Ein bisschen schien es, als hätten die Ausrichter der Fernsehshow dieses Dilemma vorab erkannt und sich dann entschlossen, mit unzähligen Lichteffekten und endlosen Kameraflügen wenigstens ein bisschen Besonderheit vorzutäuschen. Allerdings sind die Zuschauer nicht so dumm, wie die Fernsehmacher denken. Irgendwann nerven diese Flugbilder nämlich nur noch und entlarven eher die Leere, als dass sie in der Lage wären, sie zu übertünchen.

Schön wäre es auch zu erfahren, warum es für diese halbgare Popnummernrevue gleich ein Moderatorenpärchen braucht. Natürlich weiß man, dass Matthias Opdenhövel von Pro Sieben in die ESC-Kollaboration eingebracht wurde und Sabine Heinrich den ARD-Proporz sicherstellt. Allerdings agiert Heinrich auch wie Proporz. Wo Opdenhövel wenigstens hier und da mal in gewohnt lockerer Art einen kecken Wortwitz abfeuert, wirkt seine biedere Kollegin wie eine bemühte Popausgabe von Carolin Reiber.

Obwohl die penetrante Lobesfolter die Show beherrschte, war Anke Engelke nicht die Einzige, die Wahrheit sprach. Ausgerechnet dem Chef der Show entfleuchten zweimal Worte der Weisheit.

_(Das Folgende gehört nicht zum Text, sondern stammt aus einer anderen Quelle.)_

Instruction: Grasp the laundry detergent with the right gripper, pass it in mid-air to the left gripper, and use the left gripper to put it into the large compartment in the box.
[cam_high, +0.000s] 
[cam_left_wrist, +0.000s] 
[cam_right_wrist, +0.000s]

Als Stefan Raab nämlich A Million and One, den dritten Siegertitel vom Montag, loben wollte, verpasste er der Veranstaltung, für die das ganze Aufsehen veranstaltet wurde, eine ordentliche Ohrfeige. "Das fällt aus dem ganzen Gewäsch heraus", sagte er und meinte damit offenbar die Titel der anderen Länder.

Sollte er tatsächlich am 14. Mai als Moderator antreten, was wohl nur geht, wenn die von ihm mitkomponierten Lieder nicht "Unser Song für Deutschland" werden, dann steht er in Düsseldorf einer Show vor, die er am Montag als das bezeichnete, was sie wohl tatsächlich im Kern auch ist: "eine Radauveranstaltung".